The Little Pantry Making A Big Difference
Eric Cox has been running half and full marathons since 2009; he began using the, as he tells it, “talents God has given me to help charities I support” starting back in 2010. Eric’s 18th race (11 [26.2 mile] marathons and 7 [13.1 mile] half marathons) will be in Nashville, TN April 30, 2016. This race is dedicated to a charity near and dear to his heart, The Little Pantry That Could in Nashville, TN.
The organization has been serving the homeless and working poor community of Nashville, TN since 2010 after the historic flood wiped many into poverty. The charity opens its doors every Saturday to give out free food to those in need. All dollars that come into the organization go toward aiding people. There are no paid staff or board members. Eric also serves on the board of the pantry. The Little Pantry helps to feed close to 200 families a week. It takes right around $1,200.00 a month out of the organization to keep up with feeding so many in need.

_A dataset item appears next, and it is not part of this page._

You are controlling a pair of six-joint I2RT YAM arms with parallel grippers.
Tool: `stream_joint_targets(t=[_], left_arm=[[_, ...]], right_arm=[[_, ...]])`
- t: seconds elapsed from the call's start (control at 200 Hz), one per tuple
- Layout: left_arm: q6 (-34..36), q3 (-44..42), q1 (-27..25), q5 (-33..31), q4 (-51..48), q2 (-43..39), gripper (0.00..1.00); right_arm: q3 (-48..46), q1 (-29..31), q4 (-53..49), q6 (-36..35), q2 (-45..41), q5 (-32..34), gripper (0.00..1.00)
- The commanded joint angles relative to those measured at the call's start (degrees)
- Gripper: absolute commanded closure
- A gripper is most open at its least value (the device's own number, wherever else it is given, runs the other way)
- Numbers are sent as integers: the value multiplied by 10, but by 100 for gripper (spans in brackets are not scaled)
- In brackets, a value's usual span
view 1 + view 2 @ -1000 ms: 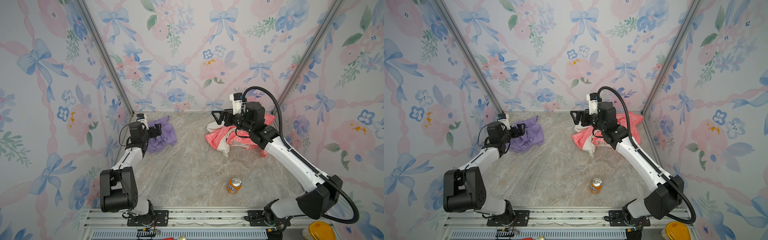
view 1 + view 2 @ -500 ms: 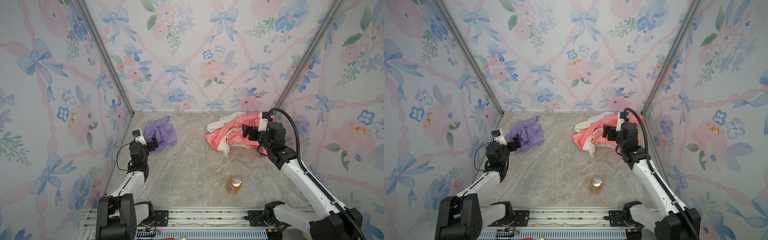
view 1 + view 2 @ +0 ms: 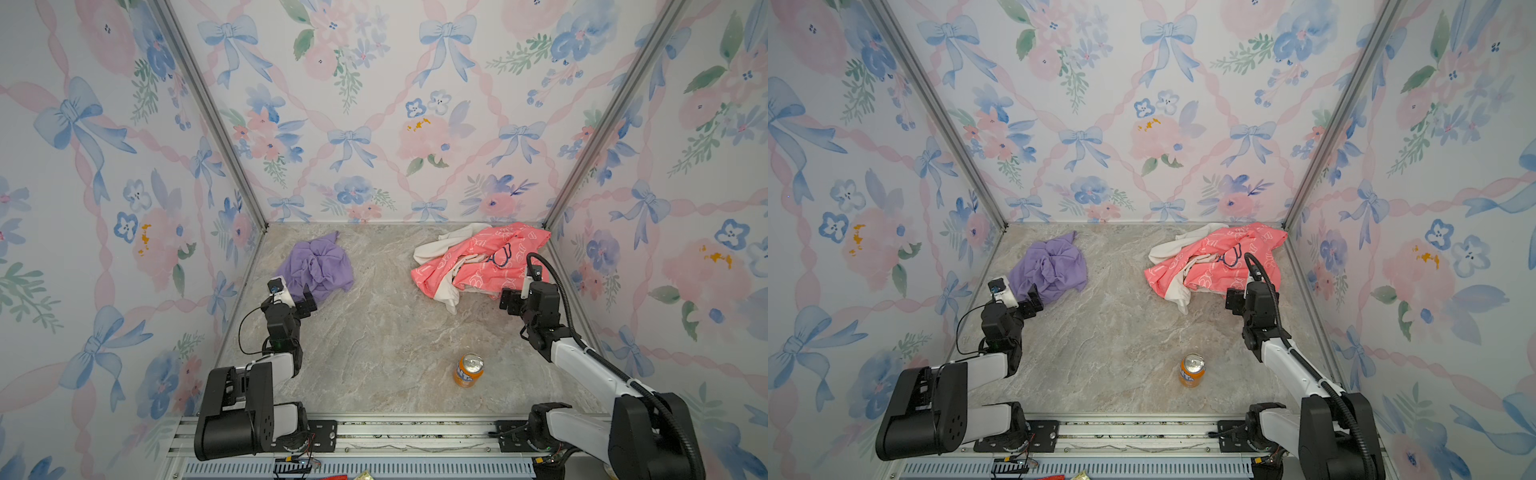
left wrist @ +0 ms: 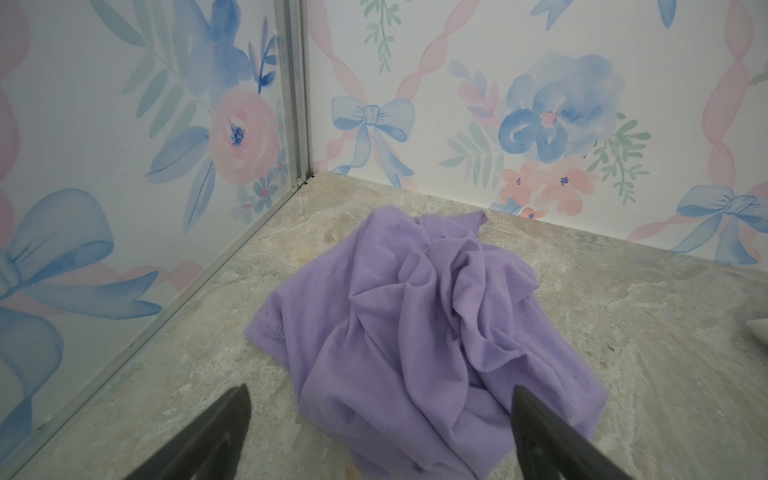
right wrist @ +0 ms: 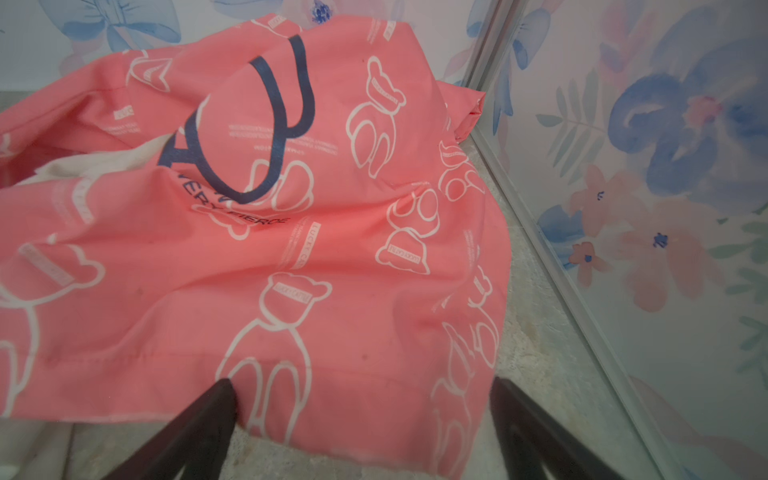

The pantry does not have huge backers that give financial resources on a consistent basis.
The Little Pantry That Could work with a very modest income and stretches it to the penny. These fundraisers keep them moving forward in service to the community they have adopted as sisters and brothers living on the streets; and, it helps those struggling to make ends meet. You can find the charity at www. thelittlepantrythatcould.org ***The Little Pantry That Could is a 501(c)3 and donations are tax-deductible***
In short, their one goal is to serve their neighbors who are in need. The shoppers’ needs are very real and whatever way the pantry can help they do. Food provisions--fresh fruits and vegetables, and a variety of shelf-stable goods to anyone in need is the primary mission of The Little Pantry That Could. “We strive to make a personal connection with each shopper, letting them know that they are cared for and that they are important to us,” as stated by the Pantry’s executive director, Stacy Downey. She goes on to say, “Our neighbors in need do not come to us from just one demographic—they come from all walks of life. Diverse paths and life circumstances have brought them to us.” At this time, the pantry serves 155-180 families each week. Some are homeless, some live in cars, abandoned buildings, shelters or less than adequate housing. Some are parents of small children, some are employed, some underemployed, some unemployed, some retired. Some live close by, some are travelers. Some are shy. Some are outgoing. Some visit the pantry every week, some only visit with the pantry only once or twice. At the Little Pantry That Could, the process of shopping is very simple. Stacy states, “We do not ask shoppers to qualify or prove their need. If a shopper claims to have a need, we help to fill it. No judgment—no questions.”